■ **WHAT TO PRODUCE**:
From the material below, retype exactly the lines that begin at the line with "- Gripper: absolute" and end after the line with "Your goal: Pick"; pictures stay out of the copy.

■ **GIVEN RECORDS**:

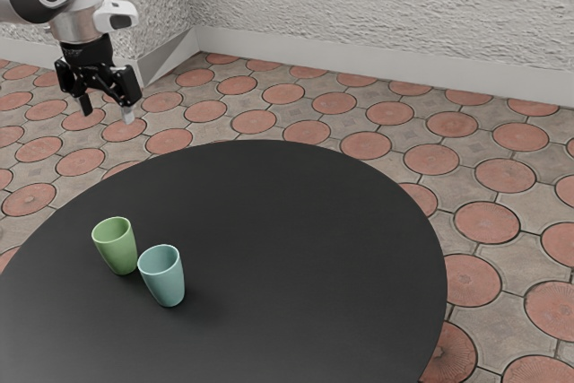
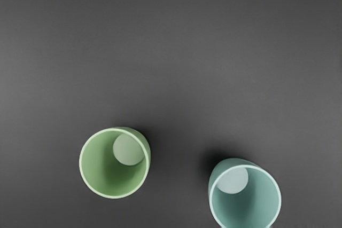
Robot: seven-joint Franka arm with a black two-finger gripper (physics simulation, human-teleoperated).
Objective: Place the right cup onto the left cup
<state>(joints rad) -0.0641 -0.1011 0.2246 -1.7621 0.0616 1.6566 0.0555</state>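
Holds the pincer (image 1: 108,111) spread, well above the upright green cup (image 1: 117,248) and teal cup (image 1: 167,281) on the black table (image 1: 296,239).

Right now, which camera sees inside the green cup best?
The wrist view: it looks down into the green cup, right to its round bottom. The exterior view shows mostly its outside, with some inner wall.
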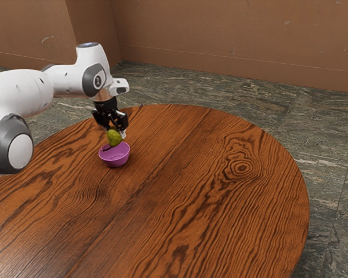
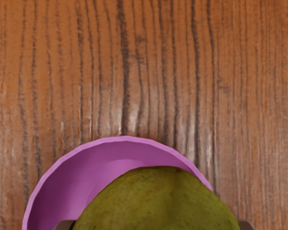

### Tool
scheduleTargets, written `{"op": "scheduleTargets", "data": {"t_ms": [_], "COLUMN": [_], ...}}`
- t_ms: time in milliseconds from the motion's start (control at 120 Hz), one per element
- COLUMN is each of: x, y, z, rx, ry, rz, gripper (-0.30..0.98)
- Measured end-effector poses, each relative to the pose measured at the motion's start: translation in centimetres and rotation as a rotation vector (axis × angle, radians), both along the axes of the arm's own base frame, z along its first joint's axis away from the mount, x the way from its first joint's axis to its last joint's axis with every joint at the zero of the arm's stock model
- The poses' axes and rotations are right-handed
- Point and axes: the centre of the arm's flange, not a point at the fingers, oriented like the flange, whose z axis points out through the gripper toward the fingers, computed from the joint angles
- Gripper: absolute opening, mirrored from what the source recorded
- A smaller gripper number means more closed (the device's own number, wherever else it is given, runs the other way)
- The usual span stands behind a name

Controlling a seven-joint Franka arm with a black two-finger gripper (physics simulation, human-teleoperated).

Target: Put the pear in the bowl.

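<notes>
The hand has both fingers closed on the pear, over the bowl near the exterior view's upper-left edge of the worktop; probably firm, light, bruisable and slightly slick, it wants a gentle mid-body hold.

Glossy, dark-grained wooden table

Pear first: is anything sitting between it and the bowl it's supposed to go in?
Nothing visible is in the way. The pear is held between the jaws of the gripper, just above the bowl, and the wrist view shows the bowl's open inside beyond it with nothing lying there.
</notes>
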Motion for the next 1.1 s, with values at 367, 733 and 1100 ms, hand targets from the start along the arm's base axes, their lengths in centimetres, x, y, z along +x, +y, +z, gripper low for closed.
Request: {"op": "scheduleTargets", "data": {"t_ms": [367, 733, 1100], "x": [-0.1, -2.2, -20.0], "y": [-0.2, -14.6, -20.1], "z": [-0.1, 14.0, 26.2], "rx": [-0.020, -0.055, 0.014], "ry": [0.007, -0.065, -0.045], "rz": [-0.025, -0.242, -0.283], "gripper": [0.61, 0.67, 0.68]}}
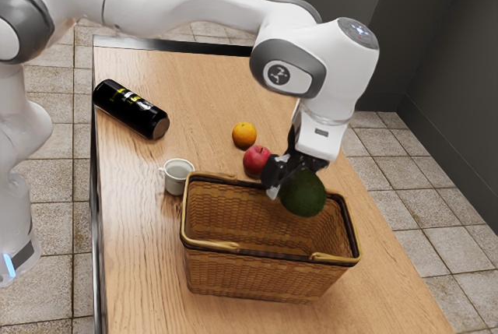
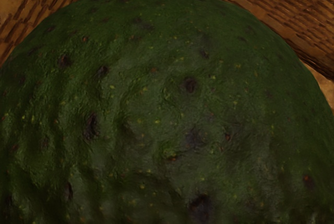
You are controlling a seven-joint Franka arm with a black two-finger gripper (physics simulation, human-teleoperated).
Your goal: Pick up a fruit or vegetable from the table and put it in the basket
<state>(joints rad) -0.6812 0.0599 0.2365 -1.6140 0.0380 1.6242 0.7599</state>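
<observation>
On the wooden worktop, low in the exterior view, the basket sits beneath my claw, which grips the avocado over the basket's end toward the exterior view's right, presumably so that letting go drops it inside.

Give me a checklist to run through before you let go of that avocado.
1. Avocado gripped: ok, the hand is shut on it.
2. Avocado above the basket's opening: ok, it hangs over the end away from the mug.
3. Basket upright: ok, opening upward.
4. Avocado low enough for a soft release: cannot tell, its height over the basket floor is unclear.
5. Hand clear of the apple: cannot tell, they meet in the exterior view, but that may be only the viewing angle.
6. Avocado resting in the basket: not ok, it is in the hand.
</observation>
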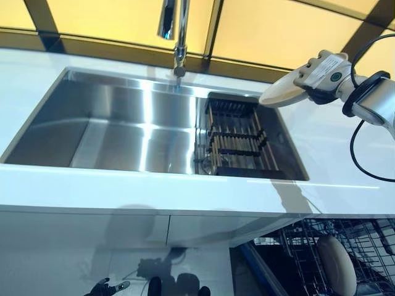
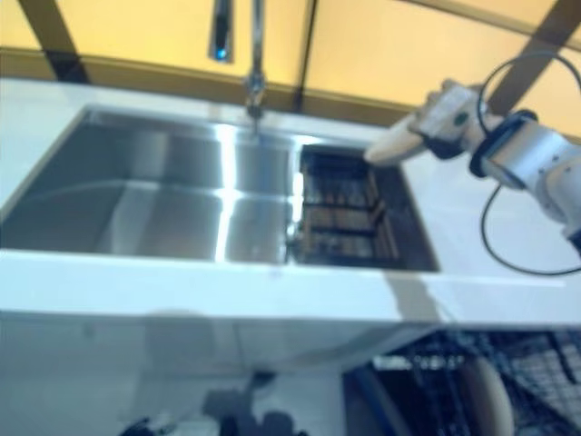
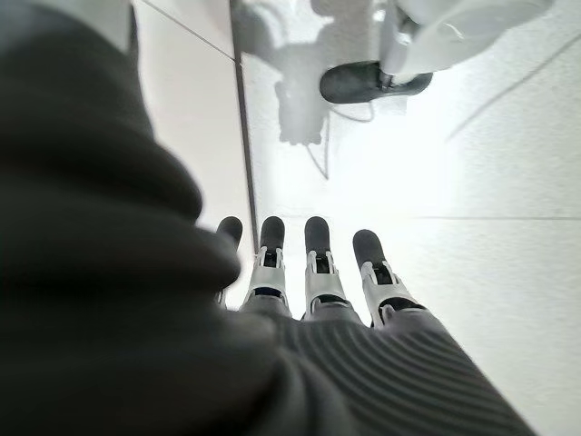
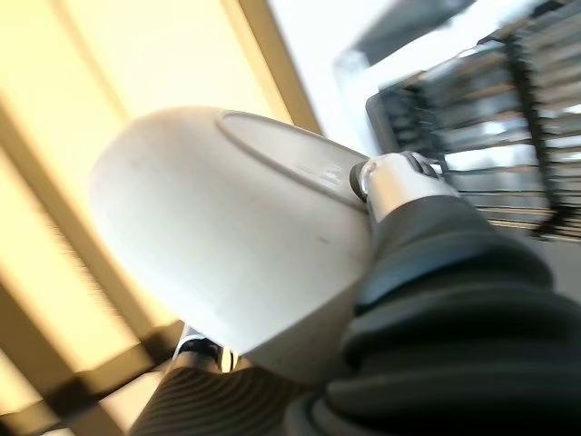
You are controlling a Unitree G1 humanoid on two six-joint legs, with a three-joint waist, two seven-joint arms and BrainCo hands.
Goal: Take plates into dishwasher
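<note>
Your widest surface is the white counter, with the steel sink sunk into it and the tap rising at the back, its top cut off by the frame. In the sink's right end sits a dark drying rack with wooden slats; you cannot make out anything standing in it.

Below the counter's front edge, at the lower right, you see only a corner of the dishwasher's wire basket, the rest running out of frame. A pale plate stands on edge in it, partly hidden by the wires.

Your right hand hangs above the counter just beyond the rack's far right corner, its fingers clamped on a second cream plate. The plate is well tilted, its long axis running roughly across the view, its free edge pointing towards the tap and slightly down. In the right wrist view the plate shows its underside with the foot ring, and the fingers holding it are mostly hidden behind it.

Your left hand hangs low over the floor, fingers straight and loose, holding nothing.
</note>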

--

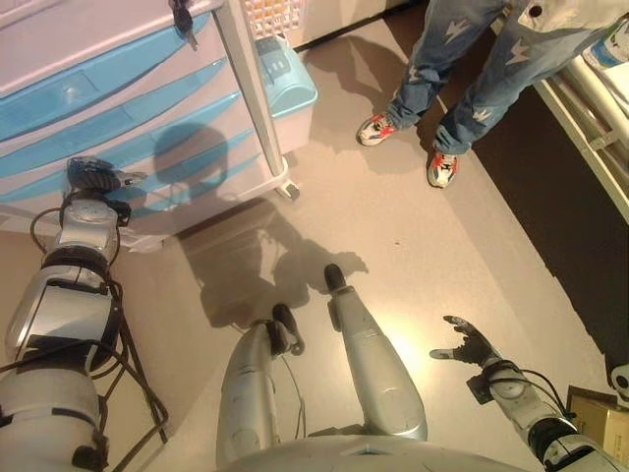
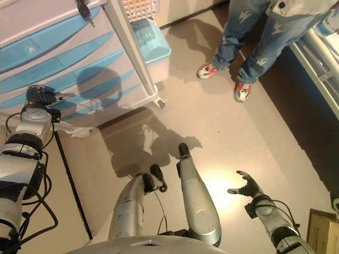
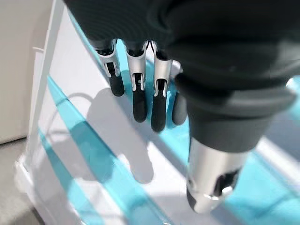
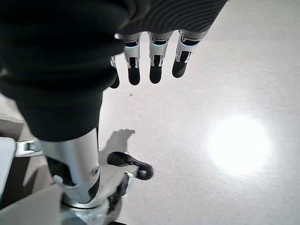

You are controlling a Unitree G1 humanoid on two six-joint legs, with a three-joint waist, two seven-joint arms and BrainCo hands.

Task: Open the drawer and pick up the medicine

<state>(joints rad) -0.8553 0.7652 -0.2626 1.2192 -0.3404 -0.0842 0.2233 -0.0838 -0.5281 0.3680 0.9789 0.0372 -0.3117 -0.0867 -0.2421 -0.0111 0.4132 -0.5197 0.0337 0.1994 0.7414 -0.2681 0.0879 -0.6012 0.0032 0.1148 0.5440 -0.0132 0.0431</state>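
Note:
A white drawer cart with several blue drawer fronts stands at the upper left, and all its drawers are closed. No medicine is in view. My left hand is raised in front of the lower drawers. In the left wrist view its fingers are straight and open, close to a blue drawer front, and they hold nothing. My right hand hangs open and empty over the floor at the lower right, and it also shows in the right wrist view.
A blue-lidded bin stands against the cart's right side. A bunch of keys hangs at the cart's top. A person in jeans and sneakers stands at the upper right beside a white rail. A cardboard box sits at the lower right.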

■ **RESPONSE BOX**:
- Gripper: absolute opening, mirrored from what the source recorded
- A smaller gripper number means more closed (the device's own number, wherever else it is given, runs the other way)
- The usual span stands behind a name

Controlling a seven-joint Franka arm with a black two-finger gripper (physics simulation, human-teleoperated).

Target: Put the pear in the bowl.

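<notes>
The hand has both fingers closed on the pear, over the bowl near the exterior view's upper-left edge of the worktop; probably firm, light, bruisable and slightly slick, it wants a gentle mid-body hold.

Glossy, dark-grained wooden table

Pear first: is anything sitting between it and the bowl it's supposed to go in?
Nothing visible is in the way. The pear is held between the jaws of the gripper, just above the bowl, and the wrist view shows the bowl's open inside beyond it with nothing lying there.
</notes>
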Motion for the next 1.1 s, with values at 367, 733 and 1100 ms, hand targets from the start along the arm's base axes, their lengths in centimetres, x, y, z along +x, +y, +z, gripper low for closed.
Request: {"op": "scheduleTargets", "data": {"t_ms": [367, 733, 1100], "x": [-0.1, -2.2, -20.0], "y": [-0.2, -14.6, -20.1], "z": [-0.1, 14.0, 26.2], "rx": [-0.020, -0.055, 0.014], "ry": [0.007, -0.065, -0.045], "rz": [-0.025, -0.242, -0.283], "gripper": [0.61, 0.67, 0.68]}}
You are controlling a seven-joint Franka arm with a black two-finger gripper (physics simulation, human-teleoperated).
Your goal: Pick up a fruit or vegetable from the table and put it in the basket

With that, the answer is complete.